The uncommon essay question that drew her in? “I actually made up my own.” The prompt she gave herself was “You’ve been an alien on earth researching the humans for a year. Give a report back to your fellow aliens.”

About a year out of school, she reports that the College was what she thought it would be—“a place that was weird enough and willing to put up with the things I wanted to investigate. I have very niche academic interests, and I’m very intense about those interests, and it seemed like a place that was going to foster that.”

Carrillo grew up in a New Mexico town 45 minutes from the Mexican border, and her family felt some of the repercussions of a Juarez drug cartel’s turf battles. The experience made her want to study organized crime operations, particularly the social networks through which criminal groups organize themselves and share information.

Carrillo worked for two years on her BA thesis analyzing the networks of two Mexican drug cartels. Examining tweets and web news sources, she modeled the organizational structures underlying the crime. The work drew on network theory that likens social networks to biological ones, and she found her Core bio sequence came in unexpectedly handy.

Before arriving at UChicago, Carrillo says, she didn’t appreciate the vast variety of cultural experiences across the country and around the world. “I came from a neighborhood where almost every family spoke Spanish and English at home and basically nobody had any money.” At UChicago her own network immediately expanded. “I met people from different countries, I met people with totally different cultural values, and that was a really good experience I never would have had otherwise.”

Down the road she may go to graduate school to continue her crime network research. Right now she’s a back-end software engineer for a Chicago company that provides messaging to hospitals and other clients that need ultra-secure communications.
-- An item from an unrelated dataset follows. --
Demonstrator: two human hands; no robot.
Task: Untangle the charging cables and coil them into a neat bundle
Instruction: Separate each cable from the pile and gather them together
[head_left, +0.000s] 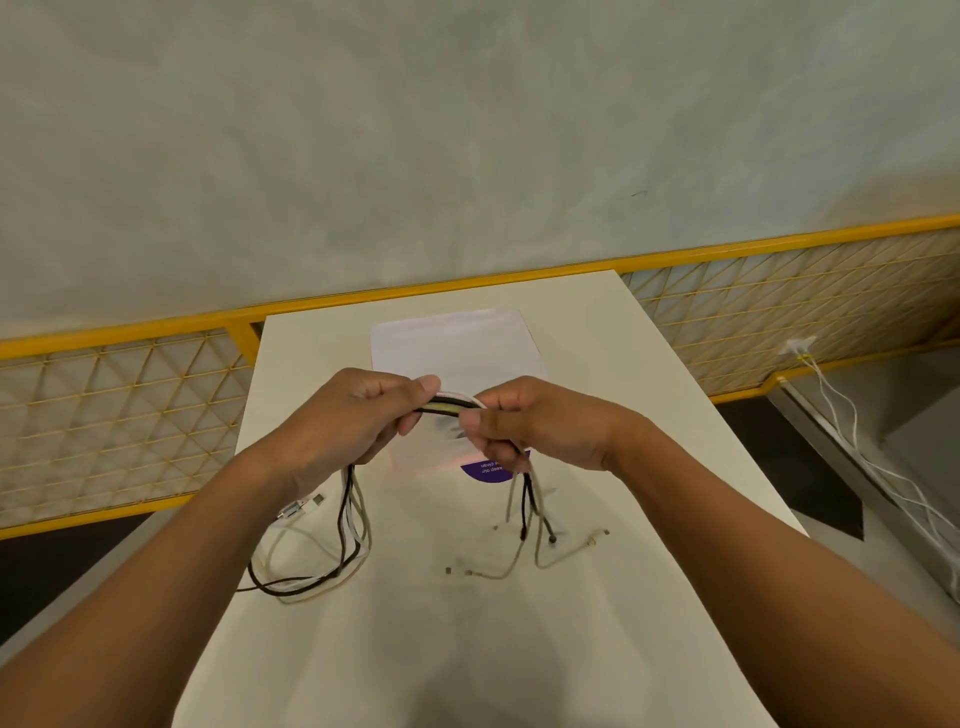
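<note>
My left hand (358, 415) and right hand (530, 423) each clamp the cable bundle (449, 406). Its ends trail onto the table (415, 649) beside a flat pouch (457, 348).

Views: one. Head-worn, wide-angle, straight lines bowed toward the edges. Faces forward and down along the pale surface (426, 649), whose near end runs off the bottom edge. Forearms enter from the lower corners. Left hand (353, 421) and right hand (540, 426) sit close, mid-frame. Upper half: grey wall (467, 130) beyond a yellow rail (156, 328).
</note>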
The job is year-round, but in a sense she’s still observing the quarter system. “Every 10 weeks I have a question I want to answer,” she says. Right now she’s focused on “hammock-driven development,” or taking more time away from the computer to think through the design phase of a coding project—“well, it’s a little more complicated than that.” But “this idea of having a revolving question” is one of the ways UChicago stays with her.—Laura Demanski, AM’94


Chloe Glispie, AB’16

Program Coordinator, University of Chicago Collegiate Scholars Program and Office of Special Programs-College Prep

“Thank God for nosy mothers,” jokes South Side native Chloe Glispie, AB’16—it was her mother who found an email that Glispie had ignored about the University of Chicago’s College Bridge Program and pushed her to apply. After just a short time in the program, which gives talented Chicago Public Schools students the chance to take UChicago courses for free, Glispie knew “this is where I need to be, this is where I want to go.”
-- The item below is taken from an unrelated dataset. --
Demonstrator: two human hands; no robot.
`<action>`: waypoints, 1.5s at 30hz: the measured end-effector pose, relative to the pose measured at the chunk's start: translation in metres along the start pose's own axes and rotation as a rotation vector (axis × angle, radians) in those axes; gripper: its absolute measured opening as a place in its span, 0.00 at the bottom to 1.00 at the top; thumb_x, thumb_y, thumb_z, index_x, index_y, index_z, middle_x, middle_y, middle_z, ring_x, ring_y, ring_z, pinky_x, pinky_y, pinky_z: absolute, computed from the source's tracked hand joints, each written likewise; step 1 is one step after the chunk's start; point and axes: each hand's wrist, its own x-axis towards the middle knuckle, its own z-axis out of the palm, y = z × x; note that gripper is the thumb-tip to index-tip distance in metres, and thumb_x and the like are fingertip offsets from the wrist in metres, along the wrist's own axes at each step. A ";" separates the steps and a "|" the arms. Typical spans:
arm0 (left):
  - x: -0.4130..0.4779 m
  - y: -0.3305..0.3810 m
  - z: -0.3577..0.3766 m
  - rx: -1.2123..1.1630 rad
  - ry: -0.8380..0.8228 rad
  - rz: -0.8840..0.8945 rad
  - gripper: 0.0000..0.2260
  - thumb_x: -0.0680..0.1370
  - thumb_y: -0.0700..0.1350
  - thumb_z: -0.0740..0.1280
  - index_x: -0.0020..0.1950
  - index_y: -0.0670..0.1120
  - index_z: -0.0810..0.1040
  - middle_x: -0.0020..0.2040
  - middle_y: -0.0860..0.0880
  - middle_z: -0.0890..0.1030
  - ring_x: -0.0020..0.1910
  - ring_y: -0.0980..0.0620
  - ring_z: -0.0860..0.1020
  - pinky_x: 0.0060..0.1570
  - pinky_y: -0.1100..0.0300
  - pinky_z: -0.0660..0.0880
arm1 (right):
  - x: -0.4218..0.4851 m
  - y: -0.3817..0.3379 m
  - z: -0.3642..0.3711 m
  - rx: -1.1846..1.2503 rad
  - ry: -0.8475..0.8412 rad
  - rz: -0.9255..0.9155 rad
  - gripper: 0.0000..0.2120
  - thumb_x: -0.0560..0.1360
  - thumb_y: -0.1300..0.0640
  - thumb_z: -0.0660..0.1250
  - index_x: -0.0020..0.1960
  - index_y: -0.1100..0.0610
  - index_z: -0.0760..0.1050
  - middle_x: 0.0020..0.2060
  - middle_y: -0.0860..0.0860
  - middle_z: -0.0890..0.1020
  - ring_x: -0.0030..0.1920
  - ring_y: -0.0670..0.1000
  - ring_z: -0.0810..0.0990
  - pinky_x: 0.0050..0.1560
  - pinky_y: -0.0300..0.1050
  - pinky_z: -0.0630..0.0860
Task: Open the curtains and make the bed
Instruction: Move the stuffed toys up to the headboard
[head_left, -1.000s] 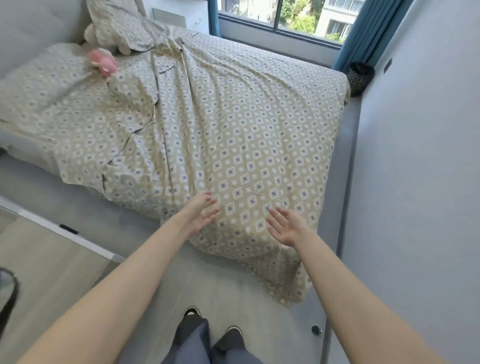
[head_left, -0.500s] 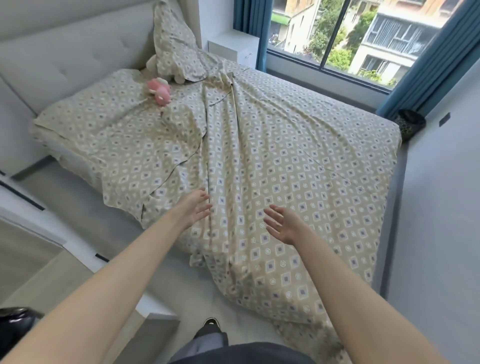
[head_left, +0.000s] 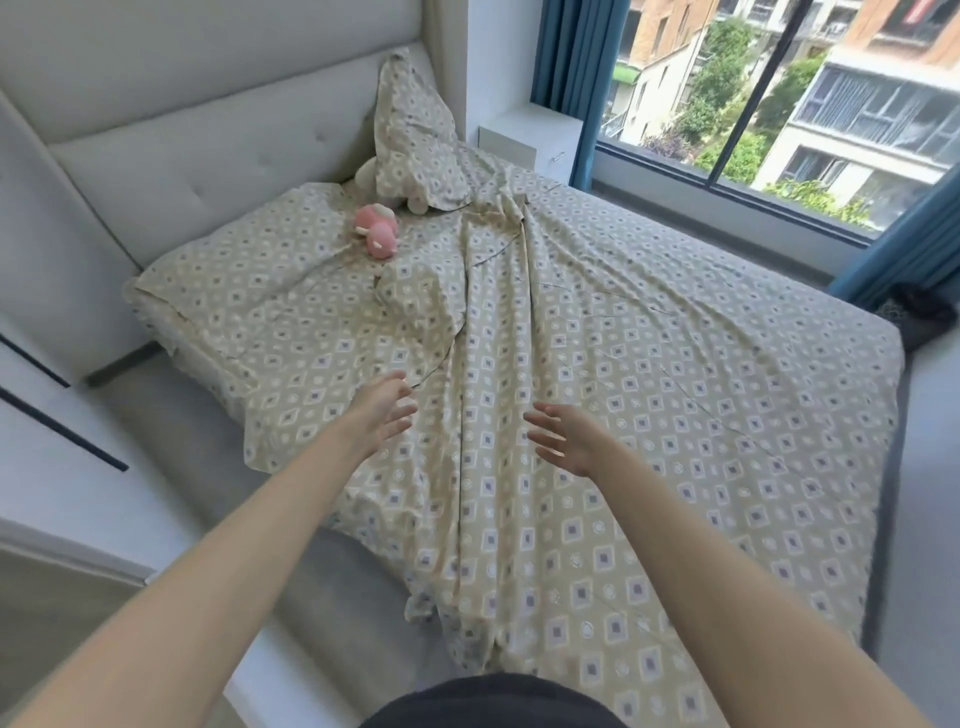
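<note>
Both arms reach forward over the bed (head_left: 878, 525) from its foot end. The left hand (head_left: 382, 415) hovers at about 11 o'clock from picture centre, fingers spread and loosely bent, holding nothing; whether the fingertips touch the cloth I cannot tell. The right hand (head_left: 563, 434), at about 2 o'clock and near the left, is also spread, palm turned inward, gripping nothing. Between the two hands runs a long ridge of the duvet (head_left: 649, 415).

The duvet, beige with small diamond prints, covers most of the bed and lies wrinkled, bunched into folds that run from the middle toward 12 o'clock. Its left edge is crooked, leaving a bare grey strip of mattress (head_left: 182, 441) at 9 o'clock, and one corner trails off the foot end at 6 o'clock.

A pillow (head_left: 415, 150) in the same print leans upright against the headboard (head_left: 208, 145) at 11 o'clock. Just beside it, on a flat pillow (head_left: 249, 280), lies a pink toy (head_left: 376, 234).

The curtains (head_left: 576, 88) are drawn back: blue cloth gathered at 12 o'clock and another bunch at 3 o'clock, with the window (head_left: 779, 104) between them showing buildings and trees. A white nightstand (head_left: 535, 137) stands beside the bed's far corner, below the left curtain.
</note>
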 end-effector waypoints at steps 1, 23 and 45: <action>0.007 0.006 -0.001 -0.011 0.002 0.004 0.18 0.79 0.37 0.60 0.69 0.47 0.70 0.60 0.47 0.74 0.55 0.47 0.76 0.54 0.55 0.75 | 0.007 -0.008 0.005 -0.018 -0.010 -0.007 0.15 0.82 0.58 0.53 0.65 0.54 0.72 0.48 0.47 0.81 0.44 0.48 0.77 0.45 0.42 0.74; 0.307 0.162 -0.103 0.205 -0.049 -0.159 0.16 0.82 0.44 0.57 0.69 0.45 0.69 0.58 0.47 0.74 0.47 0.50 0.76 0.48 0.56 0.73 | 0.243 -0.153 0.184 -0.009 0.132 0.040 0.13 0.81 0.60 0.55 0.62 0.55 0.73 0.45 0.49 0.81 0.44 0.51 0.77 0.47 0.44 0.73; 0.490 0.241 -0.156 0.359 -0.111 -0.268 0.18 0.83 0.46 0.56 0.72 0.43 0.65 0.63 0.45 0.73 0.60 0.46 0.75 0.56 0.54 0.73 | 0.362 -0.188 0.284 -0.097 0.281 0.122 0.12 0.78 0.62 0.58 0.58 0.54 0.75 0.44 0.48 0.82 0.40 0.49 0.77 0.45 0.43 0.72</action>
Early exposure to the College and the counsel of her adviser, Bonnie Kanter, also helped Glispie discover her interest in comparative human development. She settled on her major before she even matriculated.

Then after her second year, “life decided to happen”—Glispie’s mother suffered a stroke that left her paraplegic, and Glispie, balancing classes with overseeing her mother’s care and finances, didn’t know if she’d be able to finish college. But with support from Kanter and the College, and her local church congregation, Glispie received her diploma on time in June. That day, “I just kept saying, Mama, we made it,” she remembers.

Glispie is grateful her Odyssey Scholarship gave her an education, and a degree, that will help her support not only herself but her mother as well. She’s also made a point of sharing her UChicago experience with her family by bringing them to campus events.

At Logan Center Family Saturdays, she loves watching her young cousins and niece “become bright-eyed watching a black man play the violin. … I can look at their faces and say, OK, it was worth it, every late night paper, it was worth it.”

Glispie decided to remain on campus after graduation; she currently works with two University programs designed to bring low-income high school students to UChicago for academic enrichment and to experience college life. Down the line, she wants to become a clinical social worker and to open a nonprofit focused on helping struggling or homeless teens, all on the South Side. “It’s home,” she says.

Growing up, Glispie didn’t feel that way about the South Side. She saw her neighborhood of Auburn-Gresham, on the border of West Englewood, as “a prison”; the violence often left her and her family feeling hopeless. “The dialogue in my house was always to get out, get out, get out.” But “being out of that environment for a couple years, I just realized that the goal should have never been to get out. It should have been to go back and make it better, and so that is exactly what I intend to do.”—Helen Gregg, AB’09


Griffin Cox, Class of 2017

At UChicago, Griffin Cox, Class of 2017, has surprised himself. Despite “not diggin’ the math” in general, one of his favorite courses so far has been linear algebra. “I just started seeing vectors all around me,” he says. “Everything was a vector. The way that people were moving was vectors. I could see how my face was constructed in three—or four—vectors, if you consider time. I’m not even a math person, but that just sort of blew my mind.”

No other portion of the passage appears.